This song is about caring for people, plants and yourself – inspired by visits to botanical gardens, and the weirdness of wild things being kept so orderly. It is about feeling like a wild thing that needs care/ordering, and how these gardens can be so comforting in their tidiness, if a bit divorced from reality.

I was thinking about equating gardens with simulation games; in that they’re not necessarily ‘real’ but they can still bring comfort and be comforting spaces. 

It is about how taking care of something/someone else can help pull you out of a bad place yourself. I read advice saying that if you give yourself the task to always water plants every day, it was a good place to start when feeling like you were struggling with day-to-day living. As the song concludes “in caring for you, I’m caring for me too, well it’s about time – the care I neglect so often is mine”

The arrangement of this song is intentionally very loose – with the vocal samples, clarinet and double bass largely acting independently of one another as though they are individual plants growing in a garden. Together they form this space we are in, the characters are walking around it, as the individual flowers bloom to the sides, unaware of the people going by.

11 Until Morning

This is a love song to games, after falling deeply in love with gaming through the covid-19 pandemic during lockdowns. In previous writing I gravitated towards making songs about real landscapes, and would often write music after a trip somewhere, but with covid I was unable to get out and experience them as much, so I found inspiration in imaginary landscapes instead. It is about escapism and exploration, and about having an emotional connection to an imaginary place.

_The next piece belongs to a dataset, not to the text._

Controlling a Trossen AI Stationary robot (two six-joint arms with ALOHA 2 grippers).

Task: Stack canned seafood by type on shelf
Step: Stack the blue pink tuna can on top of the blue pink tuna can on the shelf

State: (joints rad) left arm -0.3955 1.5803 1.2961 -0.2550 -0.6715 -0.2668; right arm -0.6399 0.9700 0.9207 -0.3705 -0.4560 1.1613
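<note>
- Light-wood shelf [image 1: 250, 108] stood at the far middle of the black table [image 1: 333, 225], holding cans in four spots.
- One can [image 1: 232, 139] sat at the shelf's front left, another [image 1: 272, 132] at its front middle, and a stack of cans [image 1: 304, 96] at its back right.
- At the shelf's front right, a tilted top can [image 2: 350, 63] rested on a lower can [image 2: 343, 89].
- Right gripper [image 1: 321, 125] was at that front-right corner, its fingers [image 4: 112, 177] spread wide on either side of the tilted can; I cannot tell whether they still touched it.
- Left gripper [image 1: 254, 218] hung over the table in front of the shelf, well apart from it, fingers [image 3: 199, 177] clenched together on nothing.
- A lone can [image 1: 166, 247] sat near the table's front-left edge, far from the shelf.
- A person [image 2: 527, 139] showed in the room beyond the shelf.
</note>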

It’s about not wanting to complete a video game as it means saying goodbye to that world/story, and having to return to the real-world. The track is specifically written about Legend of Zelda: Breath of the Wild, which was the first RPG game I played through in full and the lyrics have direct references to the gameplay – “until morning” is an option you can select when you want to rest by a fire.“Hundreds of hours doing more than I’d ever dare, climbing a mountain just to see what’s there” summarises the time I spent in that world.

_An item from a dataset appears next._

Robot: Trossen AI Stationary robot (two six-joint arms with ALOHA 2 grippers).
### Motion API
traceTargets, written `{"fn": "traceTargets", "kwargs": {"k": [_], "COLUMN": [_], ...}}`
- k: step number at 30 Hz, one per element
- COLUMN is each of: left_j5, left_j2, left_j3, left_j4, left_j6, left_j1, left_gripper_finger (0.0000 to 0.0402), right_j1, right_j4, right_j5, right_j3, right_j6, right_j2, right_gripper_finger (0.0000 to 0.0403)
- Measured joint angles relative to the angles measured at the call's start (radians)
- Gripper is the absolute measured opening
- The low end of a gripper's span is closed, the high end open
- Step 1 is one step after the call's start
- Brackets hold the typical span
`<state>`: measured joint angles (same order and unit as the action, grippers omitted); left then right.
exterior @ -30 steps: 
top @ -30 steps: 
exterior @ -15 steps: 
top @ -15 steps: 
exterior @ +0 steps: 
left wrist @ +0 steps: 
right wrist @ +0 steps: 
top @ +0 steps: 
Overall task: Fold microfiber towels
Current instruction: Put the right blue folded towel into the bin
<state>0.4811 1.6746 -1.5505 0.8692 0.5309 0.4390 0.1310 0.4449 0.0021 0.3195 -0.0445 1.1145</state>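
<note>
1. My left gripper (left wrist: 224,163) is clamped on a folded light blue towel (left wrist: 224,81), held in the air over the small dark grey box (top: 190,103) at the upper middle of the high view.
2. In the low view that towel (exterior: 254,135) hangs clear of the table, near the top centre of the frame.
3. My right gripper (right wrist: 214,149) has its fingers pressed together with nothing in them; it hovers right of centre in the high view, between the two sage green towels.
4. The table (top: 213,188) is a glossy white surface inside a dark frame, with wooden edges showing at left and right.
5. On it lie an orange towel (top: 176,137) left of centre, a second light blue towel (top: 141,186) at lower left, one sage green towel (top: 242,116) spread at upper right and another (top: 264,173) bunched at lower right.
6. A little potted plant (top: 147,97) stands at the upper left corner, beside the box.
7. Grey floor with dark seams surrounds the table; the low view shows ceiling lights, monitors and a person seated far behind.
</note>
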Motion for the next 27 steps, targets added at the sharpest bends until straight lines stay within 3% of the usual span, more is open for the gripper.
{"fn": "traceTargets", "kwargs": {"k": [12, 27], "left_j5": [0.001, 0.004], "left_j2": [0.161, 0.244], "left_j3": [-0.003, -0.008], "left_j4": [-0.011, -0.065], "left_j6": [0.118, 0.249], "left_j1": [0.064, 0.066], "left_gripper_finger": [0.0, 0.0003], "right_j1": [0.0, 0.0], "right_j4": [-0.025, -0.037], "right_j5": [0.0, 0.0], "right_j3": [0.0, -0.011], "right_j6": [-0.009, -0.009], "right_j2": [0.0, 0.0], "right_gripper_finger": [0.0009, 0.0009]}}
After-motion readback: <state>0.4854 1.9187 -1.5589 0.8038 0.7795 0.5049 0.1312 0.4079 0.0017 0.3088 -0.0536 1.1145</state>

The instrumentation was specifically chosen to reference the music in BOTW, with flutes and piano featuring heavily much like in the game’s score.

12 Science and Art

The album closes on a love song to everyone who has ever made anything. It’s a song about the feeling of appreciation and joy that comes from experiencing art, and feeling grateful for the work of others throughout history. It’s inspired by looking at works of art, but also other creative and communicative acts like coming up with place names and the development of languages.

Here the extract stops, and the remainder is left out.